Report every line of the listing below in which the string "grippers" appears.

Information shown:
=== Section Start ===

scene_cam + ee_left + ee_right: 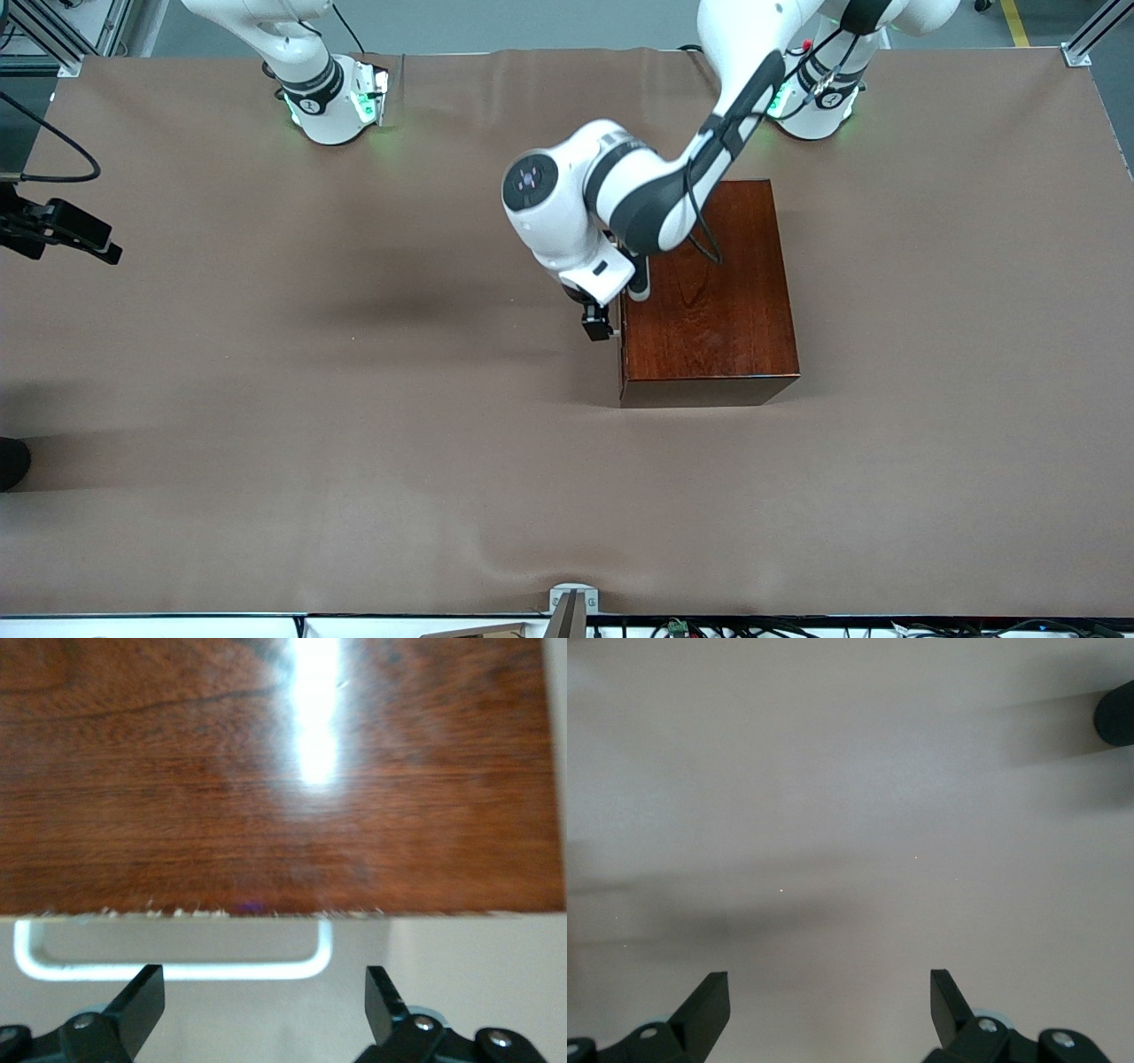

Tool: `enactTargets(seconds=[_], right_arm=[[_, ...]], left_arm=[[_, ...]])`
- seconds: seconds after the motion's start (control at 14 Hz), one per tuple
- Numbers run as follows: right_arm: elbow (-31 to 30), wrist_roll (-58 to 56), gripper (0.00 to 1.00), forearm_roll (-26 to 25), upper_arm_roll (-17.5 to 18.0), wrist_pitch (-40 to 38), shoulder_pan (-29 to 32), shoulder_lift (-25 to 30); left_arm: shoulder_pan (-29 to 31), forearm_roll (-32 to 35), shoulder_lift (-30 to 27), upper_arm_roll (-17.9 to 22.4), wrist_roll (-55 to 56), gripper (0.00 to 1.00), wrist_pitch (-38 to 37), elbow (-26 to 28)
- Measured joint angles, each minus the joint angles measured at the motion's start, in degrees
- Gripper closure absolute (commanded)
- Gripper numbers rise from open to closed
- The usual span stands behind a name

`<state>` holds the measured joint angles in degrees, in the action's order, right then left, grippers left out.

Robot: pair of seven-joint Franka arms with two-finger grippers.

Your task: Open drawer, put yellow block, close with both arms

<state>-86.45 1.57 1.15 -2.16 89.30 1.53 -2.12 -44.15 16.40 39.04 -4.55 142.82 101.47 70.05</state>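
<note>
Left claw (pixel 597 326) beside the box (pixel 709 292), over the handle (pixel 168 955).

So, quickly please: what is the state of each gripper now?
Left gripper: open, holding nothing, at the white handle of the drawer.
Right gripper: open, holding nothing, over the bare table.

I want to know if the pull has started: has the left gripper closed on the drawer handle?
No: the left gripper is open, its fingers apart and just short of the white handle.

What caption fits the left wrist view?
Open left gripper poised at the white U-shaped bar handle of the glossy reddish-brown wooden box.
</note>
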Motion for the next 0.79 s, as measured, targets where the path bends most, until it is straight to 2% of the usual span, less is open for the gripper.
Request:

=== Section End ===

Solved problem:
`<state>` holds the measured joint angles in degrees, in the action's order, right then left, grippers left out.
Robot: pair of seven-joint Franka arms with two-finger grippers.

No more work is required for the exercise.